• _EXERCISE DIRECTIONS_
Repeat each line of the data below exactly, but skip the pictures.

• _DATA EXTRACT_
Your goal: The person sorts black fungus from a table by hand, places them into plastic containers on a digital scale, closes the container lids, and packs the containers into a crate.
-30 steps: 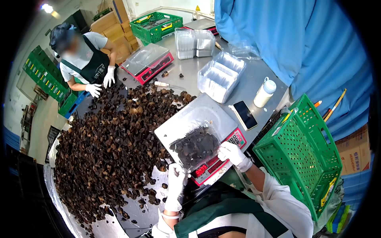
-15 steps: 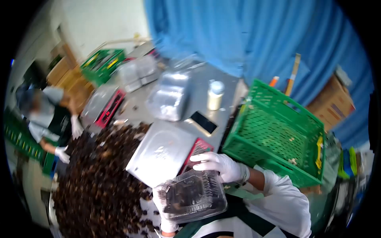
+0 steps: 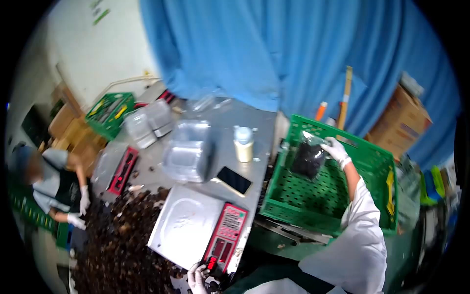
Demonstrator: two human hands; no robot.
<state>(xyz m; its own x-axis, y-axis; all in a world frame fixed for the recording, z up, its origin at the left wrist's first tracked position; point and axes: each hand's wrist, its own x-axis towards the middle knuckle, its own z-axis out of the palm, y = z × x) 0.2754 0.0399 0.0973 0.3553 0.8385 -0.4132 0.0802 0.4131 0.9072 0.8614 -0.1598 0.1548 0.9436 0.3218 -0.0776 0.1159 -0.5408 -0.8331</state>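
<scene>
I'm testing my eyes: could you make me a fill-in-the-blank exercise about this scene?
The white-gloved right hand holds a clear plastic box of dark pieces at a ____ perforated plastic crate.
The white-gloved left hand is near the ____ control panel of a metal-topped scale.
Behind the crate hangs a ____ cloth curtain.
Missing words: green; red; blue.

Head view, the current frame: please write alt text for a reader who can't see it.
The gloved right hand holds a clear box of dark pieces in or just above a green crate. The left hand is by the lit display of a scale, near a dark heap, with a co-worker beyond.
</scene>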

• _WRITTEN SOLUTION_
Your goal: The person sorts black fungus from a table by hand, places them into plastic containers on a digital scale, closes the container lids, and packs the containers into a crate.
-30 steps: 
-15 steps: 
+0 steps: 
Demonstrator: two human hands; no robot.
<state>(xyz m; its own x-axis, y-axis; all in a world frame fixed for the recording, z up, its origin at the left wrist's first tracked position; point and axes: each hand's wrist, its own x-axis towards the middle knuckle, its own z-axis out of the palm, y = z × x) 0.2754 0.0399 0.0973 0.3553 0.8385 -0.4132 0.0802 0.4131 0.9072 0.8614 -0.1598 0.1548 0.9436 0.3218 -0.0776 0.1159 -0.5408 -0.8331</state>
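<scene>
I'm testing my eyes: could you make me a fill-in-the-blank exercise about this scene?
The white-gloved right hand holds a clear plastic box of dark pieces at a ____ perforated plastic crate.
The white-gloved left hand is near the ____ control panel of a metal-topped scale.
Behind the crate hangs a ____ cloth curtain.
Missing words: green; red; blue.

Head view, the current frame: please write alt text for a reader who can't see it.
The gloved right hand holds a clear box of dark pieces in or just above a green crate. The left hand is by the lit display of a scale, near a dark heap, with a co-worker beyond.
</scene>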

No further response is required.